A Blog by Jonathan Low

 

Mar 2, 2023

Why the Russians Keep Driving Into the Same Vuhledar Kill Zone

The Russian military has instilled a culture of inflexibility which even thousands of deaths and hundreds of failed attacks has been unable to erase. 

To Ukraine's great advantage. JL 

Brian Neely reports in Business News:

It is such a notorious kill zone that it has become a meme on social media. Russian commanders are being stubborn and inflexible. Russian battalions and companies keep doing what they were already doing – however disastrously – until some colonel or general at the brigade or division level specifically instructs them to stop and do something else. So Russian crews continue to drive their tanks and combat vehicles to that deadly crossroad on the road to Vuhledar. And have been blown up by landmines and missiles. “The Russian military has a tendency to reinforce failure."

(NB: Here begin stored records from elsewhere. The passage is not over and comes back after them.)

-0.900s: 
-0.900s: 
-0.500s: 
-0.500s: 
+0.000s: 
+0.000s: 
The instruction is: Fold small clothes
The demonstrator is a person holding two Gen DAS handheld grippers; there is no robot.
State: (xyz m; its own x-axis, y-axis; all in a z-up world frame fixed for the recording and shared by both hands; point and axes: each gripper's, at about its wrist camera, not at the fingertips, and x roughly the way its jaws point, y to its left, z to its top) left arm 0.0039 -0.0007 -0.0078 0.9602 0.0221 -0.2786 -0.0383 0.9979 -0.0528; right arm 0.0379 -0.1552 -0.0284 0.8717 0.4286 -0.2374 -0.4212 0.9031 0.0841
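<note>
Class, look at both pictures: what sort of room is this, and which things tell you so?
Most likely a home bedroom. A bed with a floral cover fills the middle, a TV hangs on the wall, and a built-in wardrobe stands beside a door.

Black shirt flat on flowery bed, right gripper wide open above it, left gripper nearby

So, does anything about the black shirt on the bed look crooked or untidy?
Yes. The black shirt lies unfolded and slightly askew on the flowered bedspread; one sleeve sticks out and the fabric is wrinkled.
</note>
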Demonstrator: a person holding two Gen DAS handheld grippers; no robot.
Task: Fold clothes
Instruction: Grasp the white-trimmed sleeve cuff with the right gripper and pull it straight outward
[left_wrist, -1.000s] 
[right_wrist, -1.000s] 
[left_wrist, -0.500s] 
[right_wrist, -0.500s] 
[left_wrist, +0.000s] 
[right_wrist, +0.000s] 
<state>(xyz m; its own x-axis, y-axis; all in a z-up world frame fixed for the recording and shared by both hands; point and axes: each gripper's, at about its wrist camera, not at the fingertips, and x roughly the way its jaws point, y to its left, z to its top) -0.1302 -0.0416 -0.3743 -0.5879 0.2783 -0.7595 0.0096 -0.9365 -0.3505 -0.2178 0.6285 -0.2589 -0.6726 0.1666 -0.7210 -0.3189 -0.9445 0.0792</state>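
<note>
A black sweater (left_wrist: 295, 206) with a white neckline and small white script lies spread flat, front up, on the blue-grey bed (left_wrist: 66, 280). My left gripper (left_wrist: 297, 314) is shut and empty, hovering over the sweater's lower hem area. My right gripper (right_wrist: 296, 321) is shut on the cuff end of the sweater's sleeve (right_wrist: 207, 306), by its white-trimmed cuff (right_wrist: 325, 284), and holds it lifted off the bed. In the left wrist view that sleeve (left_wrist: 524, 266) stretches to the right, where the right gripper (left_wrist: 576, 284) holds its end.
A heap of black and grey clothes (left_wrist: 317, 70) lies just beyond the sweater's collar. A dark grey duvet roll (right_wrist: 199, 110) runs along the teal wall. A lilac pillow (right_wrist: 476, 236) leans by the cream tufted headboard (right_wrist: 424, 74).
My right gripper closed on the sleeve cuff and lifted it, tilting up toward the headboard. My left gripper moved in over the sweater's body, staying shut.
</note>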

A Russian tank exploded at the crossroads outside Vuhledar.

through social media

A road intersection a few hundred yards outside the town of Mykilske in eastern Ukraine’s Donbas region has become a bizarre death trap for Russian soldiers.

The Ukrainian military has mined the intersection. Ukrainian soldiers armed with rockets and anti-tank missiles and their drones lurked nearby. It is such a notorious kill zone that it has become a meme on social media.

 

But this did not stop the Russians from trying to cross the crossroads. Frequently, After weeks of ambushes, the intersection is now littered with the remains of a dozen or more destroyed tanks and combat vehicles.

fresh prey At Killer Crossing, a BMP-2 combat vehicle tried to cross on or before Monday—and ran over a mine before being hit by an anti-tank missile.

It’s clear why the Russians first tried to force the intersection late last year. The front line in this area of ​​the Donbass runs east to west along the To509 highway, which bisects the Russian-held towns of Pavlivka and Mykilske.

the nearest Ukrainian The citadel, Vuhledar, is situated a mile to the north via secondary roads. The Kremlin has targeted Vuhledar as part of its ill-fated winter offensive, which Strength succeed in Finally Capturing the bloodied liberated city of Bakhmut, 60 miles to the north.

Everywhere but Bakhmut, the offensive has ground to a halt. That intersection just north of Mykilske helps explain why. The Russians fail, then stubbornly double down, triple down, and quadruple down on that failure.

The Russians had already been advancing towards Vuhladar for a few weeks when the Ukrainians launched what may have been the first complex attack at the Mikhilske crossroads.

Part of a Russian naval infantry battalion with tanks and combat vehicles – T-80s and BMP-2s, apparently rolled up By intersection and Above Mines of Ukraine. Possibly Soviet-vintage TM-62s.

The result was that the vehicles caught fire and their crew and passengers got thrown out. One tank tried to escape but was hit by a Ukrainian team firing a rocket-propelled grenade. An uncontrolled BMP apparently ran over a helpless soldier standing on the road.

The bent metal remnants of that ambush were still evident when, about two weeks later, another Russian formation was trampled at the same intersection and, surprisingly, Too hit the mines, It apparently happened again a few days later with that latest BMP-2.

Experts aren’t surprised. “The Russian military has a tendency to reinforce failure,” said analysts Mikhailo Zabrodsky, Jack Watling, Oleksandr Daniluk and Nick Reynolds in a study for the Royal United Services Institute in London.

RUSI analysts accused the Russian commanders of being stubborn and inflexible. But even close to the front lines of junior officers can be mistaken. “In the interval when higher headquarters want to formulate a plan, paralysis grips the lower sectors if their initial orders do not reflect the situation on the ground.”

That is to say, Russian battalions and companies keep doing what they were already doing – however disastrously – until some colonel or general at the brigade or division level specifically instructs them to stop and do something else. Don’t give

So in the midst of an almost complete collapse in leadership, Russian crews continue to drive their tanks and combat vehicles to that deadly crossroad on the road to Vuhledar. And have been blown up by landmines and missiles.